§ Problem requirements: Of the lines in the data below, write out exactly those from the one holding "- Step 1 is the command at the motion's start" through the one holding "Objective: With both", both included.

Stored items from a collection
- - -
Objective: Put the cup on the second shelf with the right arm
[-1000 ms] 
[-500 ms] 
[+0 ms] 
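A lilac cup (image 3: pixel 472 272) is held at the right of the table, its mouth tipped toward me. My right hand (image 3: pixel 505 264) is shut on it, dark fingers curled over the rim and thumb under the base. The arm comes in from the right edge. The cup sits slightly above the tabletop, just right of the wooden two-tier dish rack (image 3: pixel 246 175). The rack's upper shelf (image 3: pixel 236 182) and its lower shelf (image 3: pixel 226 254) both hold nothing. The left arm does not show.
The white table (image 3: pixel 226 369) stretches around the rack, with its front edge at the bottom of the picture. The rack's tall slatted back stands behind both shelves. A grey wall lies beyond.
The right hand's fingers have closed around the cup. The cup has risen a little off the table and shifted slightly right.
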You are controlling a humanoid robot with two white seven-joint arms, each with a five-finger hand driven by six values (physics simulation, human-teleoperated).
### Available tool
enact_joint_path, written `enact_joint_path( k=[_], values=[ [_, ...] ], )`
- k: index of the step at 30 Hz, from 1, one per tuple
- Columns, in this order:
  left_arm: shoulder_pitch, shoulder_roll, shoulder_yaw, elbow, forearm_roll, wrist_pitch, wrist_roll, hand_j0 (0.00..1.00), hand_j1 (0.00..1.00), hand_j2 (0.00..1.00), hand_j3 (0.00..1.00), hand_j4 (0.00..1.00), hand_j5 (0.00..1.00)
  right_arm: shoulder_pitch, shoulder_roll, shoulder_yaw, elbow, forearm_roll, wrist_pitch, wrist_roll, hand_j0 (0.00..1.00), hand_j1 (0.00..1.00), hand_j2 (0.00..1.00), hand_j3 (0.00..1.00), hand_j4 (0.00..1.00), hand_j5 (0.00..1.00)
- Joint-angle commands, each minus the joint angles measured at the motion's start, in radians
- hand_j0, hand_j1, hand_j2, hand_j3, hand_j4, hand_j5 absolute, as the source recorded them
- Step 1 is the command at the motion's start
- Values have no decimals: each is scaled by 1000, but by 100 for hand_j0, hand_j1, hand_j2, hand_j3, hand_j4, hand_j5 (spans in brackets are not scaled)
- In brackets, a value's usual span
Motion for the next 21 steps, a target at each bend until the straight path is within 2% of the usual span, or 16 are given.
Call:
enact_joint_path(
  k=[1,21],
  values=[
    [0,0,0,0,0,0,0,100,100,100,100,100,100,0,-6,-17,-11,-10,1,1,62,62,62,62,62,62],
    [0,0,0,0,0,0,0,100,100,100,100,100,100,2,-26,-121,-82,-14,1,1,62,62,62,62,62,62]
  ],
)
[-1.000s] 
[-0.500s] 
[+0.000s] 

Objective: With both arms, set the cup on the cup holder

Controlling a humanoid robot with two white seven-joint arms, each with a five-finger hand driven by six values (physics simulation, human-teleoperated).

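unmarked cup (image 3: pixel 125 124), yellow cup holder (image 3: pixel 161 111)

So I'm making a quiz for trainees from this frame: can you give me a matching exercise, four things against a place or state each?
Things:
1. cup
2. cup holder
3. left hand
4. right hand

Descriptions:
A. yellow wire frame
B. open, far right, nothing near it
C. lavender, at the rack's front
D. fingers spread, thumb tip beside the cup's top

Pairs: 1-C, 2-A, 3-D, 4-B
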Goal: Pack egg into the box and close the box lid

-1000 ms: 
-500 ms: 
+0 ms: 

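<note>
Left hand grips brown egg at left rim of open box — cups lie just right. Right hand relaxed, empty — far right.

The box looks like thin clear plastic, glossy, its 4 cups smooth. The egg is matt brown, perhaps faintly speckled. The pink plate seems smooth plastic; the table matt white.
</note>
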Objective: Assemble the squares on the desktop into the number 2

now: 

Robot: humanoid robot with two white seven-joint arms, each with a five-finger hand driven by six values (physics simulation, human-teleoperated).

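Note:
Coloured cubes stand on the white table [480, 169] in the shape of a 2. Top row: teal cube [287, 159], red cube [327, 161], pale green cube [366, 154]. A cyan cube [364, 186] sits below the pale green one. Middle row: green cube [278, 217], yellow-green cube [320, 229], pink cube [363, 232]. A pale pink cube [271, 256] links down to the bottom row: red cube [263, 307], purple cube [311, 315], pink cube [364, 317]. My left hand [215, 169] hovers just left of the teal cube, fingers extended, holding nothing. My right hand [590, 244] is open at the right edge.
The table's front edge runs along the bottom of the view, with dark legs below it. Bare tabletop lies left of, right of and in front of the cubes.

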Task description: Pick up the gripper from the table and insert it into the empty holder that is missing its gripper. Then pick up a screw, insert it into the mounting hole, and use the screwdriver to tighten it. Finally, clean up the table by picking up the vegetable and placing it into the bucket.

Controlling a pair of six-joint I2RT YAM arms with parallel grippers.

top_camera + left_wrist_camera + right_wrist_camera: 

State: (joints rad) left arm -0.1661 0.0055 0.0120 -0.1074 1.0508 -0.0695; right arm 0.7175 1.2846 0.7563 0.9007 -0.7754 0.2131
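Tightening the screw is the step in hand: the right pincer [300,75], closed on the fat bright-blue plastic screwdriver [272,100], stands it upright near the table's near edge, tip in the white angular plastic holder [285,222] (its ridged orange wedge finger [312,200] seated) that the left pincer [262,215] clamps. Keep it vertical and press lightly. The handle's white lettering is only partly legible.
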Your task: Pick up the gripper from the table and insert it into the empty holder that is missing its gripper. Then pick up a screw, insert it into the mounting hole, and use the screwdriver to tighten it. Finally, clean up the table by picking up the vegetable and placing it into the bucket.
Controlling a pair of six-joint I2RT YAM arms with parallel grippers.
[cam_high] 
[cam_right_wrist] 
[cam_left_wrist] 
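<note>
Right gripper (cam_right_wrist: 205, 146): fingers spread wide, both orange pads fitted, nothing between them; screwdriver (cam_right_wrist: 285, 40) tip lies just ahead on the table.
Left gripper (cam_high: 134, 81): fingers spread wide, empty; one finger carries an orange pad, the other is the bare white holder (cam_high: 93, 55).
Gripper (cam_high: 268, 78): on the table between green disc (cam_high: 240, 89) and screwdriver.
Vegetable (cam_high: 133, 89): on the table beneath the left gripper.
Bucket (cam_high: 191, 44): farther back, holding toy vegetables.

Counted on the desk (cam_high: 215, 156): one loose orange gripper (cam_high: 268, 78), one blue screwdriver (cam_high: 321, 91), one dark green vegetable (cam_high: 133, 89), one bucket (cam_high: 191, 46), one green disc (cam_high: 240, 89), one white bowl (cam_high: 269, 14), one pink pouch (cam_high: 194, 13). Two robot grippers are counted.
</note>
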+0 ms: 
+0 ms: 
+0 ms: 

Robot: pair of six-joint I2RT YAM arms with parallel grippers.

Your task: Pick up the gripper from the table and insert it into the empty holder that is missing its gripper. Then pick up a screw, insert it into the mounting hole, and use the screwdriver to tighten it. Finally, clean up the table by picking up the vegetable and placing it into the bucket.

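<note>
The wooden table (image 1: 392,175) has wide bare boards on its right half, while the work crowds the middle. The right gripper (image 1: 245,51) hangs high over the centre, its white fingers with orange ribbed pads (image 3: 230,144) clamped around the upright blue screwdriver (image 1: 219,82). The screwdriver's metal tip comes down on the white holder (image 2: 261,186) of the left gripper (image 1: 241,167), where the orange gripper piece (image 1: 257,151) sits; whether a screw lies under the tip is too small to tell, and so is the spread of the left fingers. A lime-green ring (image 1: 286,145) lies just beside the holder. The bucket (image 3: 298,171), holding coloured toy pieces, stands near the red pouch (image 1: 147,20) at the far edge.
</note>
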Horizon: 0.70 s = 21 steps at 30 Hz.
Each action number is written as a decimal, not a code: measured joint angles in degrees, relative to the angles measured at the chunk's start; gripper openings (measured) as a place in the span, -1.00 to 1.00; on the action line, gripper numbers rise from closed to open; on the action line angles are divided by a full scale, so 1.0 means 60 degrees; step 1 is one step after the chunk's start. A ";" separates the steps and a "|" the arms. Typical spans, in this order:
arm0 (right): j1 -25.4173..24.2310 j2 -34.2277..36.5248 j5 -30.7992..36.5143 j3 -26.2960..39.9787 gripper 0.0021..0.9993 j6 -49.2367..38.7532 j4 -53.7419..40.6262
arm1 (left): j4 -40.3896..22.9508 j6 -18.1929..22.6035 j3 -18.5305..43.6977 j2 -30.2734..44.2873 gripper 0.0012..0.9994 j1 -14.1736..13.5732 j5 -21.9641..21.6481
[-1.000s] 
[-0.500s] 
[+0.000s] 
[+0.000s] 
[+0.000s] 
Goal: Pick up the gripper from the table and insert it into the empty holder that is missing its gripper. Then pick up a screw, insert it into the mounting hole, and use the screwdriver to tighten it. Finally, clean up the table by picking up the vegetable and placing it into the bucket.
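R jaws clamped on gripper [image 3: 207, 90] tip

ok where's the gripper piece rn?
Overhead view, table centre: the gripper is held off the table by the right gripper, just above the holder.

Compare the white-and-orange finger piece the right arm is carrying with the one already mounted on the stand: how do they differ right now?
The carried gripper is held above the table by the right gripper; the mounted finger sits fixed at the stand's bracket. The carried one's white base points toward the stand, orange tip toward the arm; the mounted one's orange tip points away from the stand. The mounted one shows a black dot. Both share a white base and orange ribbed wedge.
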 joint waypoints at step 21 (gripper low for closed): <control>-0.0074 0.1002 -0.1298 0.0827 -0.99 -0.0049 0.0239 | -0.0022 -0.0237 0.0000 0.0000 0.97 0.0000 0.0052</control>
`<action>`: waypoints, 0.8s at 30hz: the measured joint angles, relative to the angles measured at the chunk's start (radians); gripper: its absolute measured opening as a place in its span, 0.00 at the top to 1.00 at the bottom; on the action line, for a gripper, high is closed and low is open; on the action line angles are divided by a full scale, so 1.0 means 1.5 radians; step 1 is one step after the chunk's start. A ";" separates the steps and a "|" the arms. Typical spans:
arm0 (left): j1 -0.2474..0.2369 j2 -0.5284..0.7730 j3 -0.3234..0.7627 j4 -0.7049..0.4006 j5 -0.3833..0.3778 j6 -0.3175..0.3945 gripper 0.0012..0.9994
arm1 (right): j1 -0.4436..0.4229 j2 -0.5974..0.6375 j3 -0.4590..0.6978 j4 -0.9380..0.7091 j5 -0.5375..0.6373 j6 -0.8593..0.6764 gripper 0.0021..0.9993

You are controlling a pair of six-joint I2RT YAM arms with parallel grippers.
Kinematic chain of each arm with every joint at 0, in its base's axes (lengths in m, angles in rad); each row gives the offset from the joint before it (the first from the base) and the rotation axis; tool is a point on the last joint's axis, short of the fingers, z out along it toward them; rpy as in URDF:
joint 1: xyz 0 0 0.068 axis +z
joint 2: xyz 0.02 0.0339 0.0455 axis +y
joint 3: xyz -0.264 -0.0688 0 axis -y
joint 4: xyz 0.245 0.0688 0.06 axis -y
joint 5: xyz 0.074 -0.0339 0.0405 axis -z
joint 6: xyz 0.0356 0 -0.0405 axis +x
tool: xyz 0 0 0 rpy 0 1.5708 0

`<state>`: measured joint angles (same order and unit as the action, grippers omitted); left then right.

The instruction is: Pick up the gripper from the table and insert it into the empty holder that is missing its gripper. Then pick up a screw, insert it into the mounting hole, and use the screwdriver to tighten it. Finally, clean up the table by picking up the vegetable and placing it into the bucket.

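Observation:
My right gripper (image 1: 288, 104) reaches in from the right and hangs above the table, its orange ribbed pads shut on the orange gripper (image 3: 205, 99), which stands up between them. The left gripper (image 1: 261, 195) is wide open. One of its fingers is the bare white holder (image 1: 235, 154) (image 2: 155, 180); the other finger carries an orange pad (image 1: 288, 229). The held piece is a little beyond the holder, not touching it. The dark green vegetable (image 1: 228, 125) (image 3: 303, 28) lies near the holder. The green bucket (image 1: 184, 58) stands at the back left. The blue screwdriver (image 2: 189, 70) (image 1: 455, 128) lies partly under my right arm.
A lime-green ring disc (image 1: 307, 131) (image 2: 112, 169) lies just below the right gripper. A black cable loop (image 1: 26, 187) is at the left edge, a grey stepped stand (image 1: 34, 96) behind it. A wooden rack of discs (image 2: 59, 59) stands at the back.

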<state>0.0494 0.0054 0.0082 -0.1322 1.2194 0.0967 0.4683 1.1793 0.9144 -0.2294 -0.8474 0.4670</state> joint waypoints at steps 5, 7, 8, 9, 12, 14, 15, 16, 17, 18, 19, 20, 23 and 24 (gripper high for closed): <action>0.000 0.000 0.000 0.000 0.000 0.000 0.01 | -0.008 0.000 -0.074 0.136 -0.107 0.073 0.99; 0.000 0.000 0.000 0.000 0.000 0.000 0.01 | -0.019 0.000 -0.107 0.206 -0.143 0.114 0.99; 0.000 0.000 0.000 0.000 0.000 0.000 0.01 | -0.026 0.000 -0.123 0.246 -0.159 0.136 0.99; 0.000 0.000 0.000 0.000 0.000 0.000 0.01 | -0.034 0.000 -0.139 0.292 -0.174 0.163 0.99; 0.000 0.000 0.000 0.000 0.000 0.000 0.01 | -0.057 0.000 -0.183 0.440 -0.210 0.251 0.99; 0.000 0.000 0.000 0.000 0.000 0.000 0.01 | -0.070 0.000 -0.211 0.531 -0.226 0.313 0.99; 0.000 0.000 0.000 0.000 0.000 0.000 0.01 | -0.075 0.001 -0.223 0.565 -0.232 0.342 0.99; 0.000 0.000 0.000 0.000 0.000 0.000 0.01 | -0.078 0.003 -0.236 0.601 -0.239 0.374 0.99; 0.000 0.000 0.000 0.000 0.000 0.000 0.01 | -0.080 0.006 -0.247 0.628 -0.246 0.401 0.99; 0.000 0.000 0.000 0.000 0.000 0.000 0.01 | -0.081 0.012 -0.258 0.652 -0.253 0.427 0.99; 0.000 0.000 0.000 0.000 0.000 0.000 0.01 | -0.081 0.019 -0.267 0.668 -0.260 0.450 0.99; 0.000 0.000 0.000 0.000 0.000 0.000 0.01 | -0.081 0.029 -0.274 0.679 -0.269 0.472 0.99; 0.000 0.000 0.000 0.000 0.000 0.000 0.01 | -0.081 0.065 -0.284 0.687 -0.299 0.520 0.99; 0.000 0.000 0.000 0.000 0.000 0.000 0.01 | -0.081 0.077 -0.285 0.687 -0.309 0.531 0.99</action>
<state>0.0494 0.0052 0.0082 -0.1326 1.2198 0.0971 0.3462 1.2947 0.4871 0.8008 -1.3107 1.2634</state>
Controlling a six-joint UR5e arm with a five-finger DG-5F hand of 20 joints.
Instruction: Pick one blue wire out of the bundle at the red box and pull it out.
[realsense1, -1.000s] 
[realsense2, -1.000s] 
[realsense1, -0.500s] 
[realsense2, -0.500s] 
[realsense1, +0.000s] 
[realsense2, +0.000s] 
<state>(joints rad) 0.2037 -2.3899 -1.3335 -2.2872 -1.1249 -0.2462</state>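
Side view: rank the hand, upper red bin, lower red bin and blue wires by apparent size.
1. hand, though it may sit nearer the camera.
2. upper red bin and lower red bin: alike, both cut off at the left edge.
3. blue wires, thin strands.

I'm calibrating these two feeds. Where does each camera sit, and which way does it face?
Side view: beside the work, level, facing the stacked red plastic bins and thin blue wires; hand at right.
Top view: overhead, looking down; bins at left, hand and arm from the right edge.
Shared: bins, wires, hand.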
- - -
§ Result below:
- Step 1 is the command at the motion's start
- Values have no decimals: each is scaled by 1000, but by 100 for hand_j0, hand_j1, hand_j2, hand_j3, hand_j4, hand_j5 (spans in brackets are not scaled)
- In brackets, a value's usual span
Motion for the next 21 steps, a target at each bend until the straight path is within 2% of the usual span, or 16 are given.
Call:
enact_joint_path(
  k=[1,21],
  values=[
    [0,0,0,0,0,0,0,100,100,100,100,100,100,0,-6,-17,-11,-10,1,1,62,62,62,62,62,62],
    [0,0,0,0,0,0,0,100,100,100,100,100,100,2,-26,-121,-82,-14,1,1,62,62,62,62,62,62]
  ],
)
[-1.000s] 
[-0.500s] 
[+0.000s] 

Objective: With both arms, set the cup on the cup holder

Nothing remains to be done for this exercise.